Parker Heinlein

Parker Heinlein

The Bowdoin National Wildlife Refuge used to offer the best public pheasant hunting in Montana.

It no longer does.

Not even close.

The U.S. Fish and Wildlife Service’s Russian olive eradication program has effectively put an end to the good hunting there.

For years now the USFWS has been cutting down olive trees on the refuge. As the trees went, so did the pheasants. The feds blame the decline on drought and predators just like they did when the Northern Yellowstone elk herd suffered dramatic losses following the reintroduction of wolves. Just a coincidence they say.

The fast-growing Russian olive, a popular windbreak tree in Montana, has been deemed an invasive species by the USFWS. On the Bowdoin they are being cut down. On the Charles M. Russell National Wildlife Refuge they’re being poisoned.

Fear of forestation in a part of Montana where the landscape remains primarily treeless baffles me.

Russian olive berries are an important food source for pheasants — another introduced species — but by far the most popular game bird in the state.

Once federal programs like this gain momentum they are hard to stop. Someone somewhere thought this a good idea and didn’t consider the consequences. Or more likely, didn’t care.

Unlike the Montana Department of Fish, Wildlife and Parks, which tries hard to maintain a good working relationship with hunters and fishermen, USFWS is simply another soulless government entity.

Although the Bowdoin now has to share a manager and a game warden with Medicine Lake National Wildlife Refuge because of budget concerns, funding for cutting down olives appears to be limitless.

The decline in hunting hasn’t gone unnoticed. The Gallatin Valley Chapter of Pheasants Forever used to fund habitat projects on land bordering the refuge. They’re spending their money elsewhere now.

And fewer bird hunters are making the drive to Phillips County. It’s just not worth it anymore.

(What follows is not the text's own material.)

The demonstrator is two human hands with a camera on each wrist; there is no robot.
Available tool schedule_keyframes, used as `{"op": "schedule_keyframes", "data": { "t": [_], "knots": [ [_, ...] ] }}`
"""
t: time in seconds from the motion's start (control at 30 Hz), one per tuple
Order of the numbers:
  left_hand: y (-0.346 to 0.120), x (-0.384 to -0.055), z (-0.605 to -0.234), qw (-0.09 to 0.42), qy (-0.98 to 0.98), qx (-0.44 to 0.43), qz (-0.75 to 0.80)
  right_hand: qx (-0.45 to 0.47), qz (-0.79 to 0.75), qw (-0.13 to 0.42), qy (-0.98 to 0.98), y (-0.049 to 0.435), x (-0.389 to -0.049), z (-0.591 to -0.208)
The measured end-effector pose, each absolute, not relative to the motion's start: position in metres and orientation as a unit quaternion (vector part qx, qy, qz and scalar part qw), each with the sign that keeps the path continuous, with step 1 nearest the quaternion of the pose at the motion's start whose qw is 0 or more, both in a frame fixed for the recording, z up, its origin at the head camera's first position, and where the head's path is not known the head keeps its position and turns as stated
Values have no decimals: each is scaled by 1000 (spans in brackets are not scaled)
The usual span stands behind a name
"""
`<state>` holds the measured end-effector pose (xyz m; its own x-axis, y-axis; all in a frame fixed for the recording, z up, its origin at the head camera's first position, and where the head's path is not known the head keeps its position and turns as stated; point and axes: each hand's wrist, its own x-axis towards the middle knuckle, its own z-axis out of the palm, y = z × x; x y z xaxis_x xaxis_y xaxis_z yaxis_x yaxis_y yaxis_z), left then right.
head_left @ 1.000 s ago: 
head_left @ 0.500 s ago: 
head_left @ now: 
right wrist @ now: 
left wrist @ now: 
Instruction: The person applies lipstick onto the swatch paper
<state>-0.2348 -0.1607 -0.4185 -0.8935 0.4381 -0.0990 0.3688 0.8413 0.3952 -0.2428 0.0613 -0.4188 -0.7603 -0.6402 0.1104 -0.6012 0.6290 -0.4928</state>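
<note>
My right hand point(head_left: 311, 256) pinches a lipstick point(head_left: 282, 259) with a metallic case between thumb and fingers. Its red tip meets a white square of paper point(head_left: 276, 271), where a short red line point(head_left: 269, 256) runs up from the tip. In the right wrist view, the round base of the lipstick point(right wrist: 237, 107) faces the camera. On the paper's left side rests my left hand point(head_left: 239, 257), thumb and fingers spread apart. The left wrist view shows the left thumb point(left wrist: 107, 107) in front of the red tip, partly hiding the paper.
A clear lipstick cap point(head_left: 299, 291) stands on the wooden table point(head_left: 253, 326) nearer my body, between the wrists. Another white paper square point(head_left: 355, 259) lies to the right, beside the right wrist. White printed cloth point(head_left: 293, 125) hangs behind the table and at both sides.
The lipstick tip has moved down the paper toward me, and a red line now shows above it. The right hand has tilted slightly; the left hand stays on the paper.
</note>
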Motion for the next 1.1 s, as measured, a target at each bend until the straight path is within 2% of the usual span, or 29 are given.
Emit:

Not that folks up here care about the Bowdoin. We’re pretty much against everything anyway, including buffalo and out-of-county hunters.

There are still birds up here, but not as many as there used to be, and the best public pheasant hunting spot in the state is no longer the Bowdoin, thanks to the feds.

I stopped by refuge headquarters recently to voice my concerns and found the place locked, a note on the door read: “Sorry. We’re needed in the field.”

I suspect whoever works there was probably out hunting — somewhere else.